A mother trying to refill her child’s asthma inhaler now finds the errand prohibitively expensive. Drug prices continue to increase, providing little breathing room for those who use medication regularly. Some take matters into their own hands and use less than the prescribed amount in order to cut costs; others look for options in the generic drug market. Whatever the case, drug prices are becoming problematically high in the U.S.
Bringing in $85 billion of net profits in 2012 alone, the top pharmaceutical companies, such as Pfizer and AstraZeneca, significantly influence the nation’s economy. By the end of 2014, IMS Health, a leader in healthcare information and services, expected global pharmaceutical sales to supercede $1 trillion. As the profits increase and the prices of day-to-day pharmaceuticals become too high for the everyday consumer, questions arise: how are these profits utilized? Are these prices necessary or exploitative?

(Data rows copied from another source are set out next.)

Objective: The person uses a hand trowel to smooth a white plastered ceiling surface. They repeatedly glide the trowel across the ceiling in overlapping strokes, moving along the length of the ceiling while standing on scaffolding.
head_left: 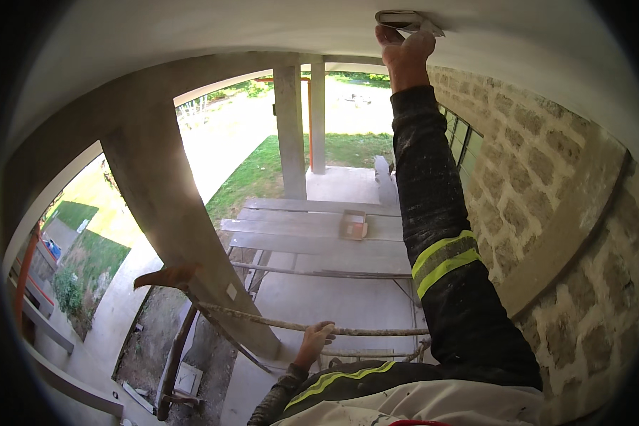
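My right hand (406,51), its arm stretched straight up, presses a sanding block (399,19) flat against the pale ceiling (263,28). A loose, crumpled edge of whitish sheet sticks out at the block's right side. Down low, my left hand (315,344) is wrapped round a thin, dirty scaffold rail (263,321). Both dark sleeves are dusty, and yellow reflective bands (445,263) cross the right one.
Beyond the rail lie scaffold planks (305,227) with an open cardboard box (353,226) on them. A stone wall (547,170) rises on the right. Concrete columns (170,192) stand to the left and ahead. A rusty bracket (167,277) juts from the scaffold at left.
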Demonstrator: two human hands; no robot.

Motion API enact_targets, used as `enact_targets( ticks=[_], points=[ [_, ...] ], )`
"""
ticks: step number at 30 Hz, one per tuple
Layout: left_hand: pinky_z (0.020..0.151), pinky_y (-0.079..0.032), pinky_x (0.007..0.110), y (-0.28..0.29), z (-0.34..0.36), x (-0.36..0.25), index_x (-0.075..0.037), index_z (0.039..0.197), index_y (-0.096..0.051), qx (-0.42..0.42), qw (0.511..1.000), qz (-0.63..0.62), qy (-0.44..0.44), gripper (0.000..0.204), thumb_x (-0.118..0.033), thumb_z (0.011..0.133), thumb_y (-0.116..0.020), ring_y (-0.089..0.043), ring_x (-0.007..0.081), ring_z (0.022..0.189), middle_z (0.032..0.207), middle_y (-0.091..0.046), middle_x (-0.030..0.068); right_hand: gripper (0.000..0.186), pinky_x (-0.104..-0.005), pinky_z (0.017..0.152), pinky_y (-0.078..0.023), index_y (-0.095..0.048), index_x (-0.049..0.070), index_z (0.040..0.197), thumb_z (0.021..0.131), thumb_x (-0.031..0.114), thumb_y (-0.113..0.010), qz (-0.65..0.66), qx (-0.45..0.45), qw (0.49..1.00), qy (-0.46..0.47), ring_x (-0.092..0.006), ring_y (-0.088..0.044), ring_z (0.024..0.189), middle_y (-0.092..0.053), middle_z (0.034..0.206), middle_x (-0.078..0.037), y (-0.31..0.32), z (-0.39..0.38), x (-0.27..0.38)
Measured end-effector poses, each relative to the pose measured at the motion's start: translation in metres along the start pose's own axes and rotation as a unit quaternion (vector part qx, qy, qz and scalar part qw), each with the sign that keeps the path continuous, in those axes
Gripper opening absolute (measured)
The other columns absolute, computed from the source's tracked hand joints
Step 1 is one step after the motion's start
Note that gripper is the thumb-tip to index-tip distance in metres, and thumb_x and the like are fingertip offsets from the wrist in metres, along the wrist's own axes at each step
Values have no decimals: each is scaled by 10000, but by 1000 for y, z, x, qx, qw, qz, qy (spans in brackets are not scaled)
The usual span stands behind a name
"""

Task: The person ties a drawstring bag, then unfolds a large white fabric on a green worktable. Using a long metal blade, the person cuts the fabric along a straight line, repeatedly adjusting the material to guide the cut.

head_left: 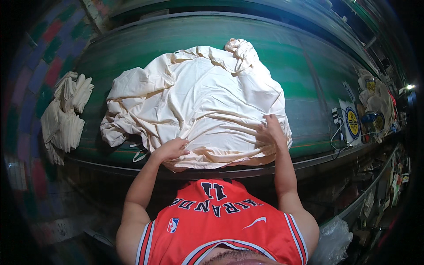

Much of the profit is devoted to lobbying and advertising for the drugs. Roughly $100 million is spent per year on lobbying expenses and campaign funds to ensure that drug companies’ interests are protected. In Steve Kroft’s report for 60 Minutes, he discusses the Medicare prescription drug bill passed in 2003 that “prohibited Medicare and the federal government from using its vast purchasing power to negotiate lower prices directly from the drug companies.” The lobbyist heavyweights loomed in the background and pulled strings to level the playing field as they wished. Voting polls were open for three hours as opposed to the usual 15 minutes to gain enough representatives’ votes in support of it. As a result, once a pharmaceutical company places a patent on a drug, it’s able to set the price as it sees fit. The elimination of competition does away with price regulations that would arise from a free market economy. Lower regulation leads to higher prices for the consumer.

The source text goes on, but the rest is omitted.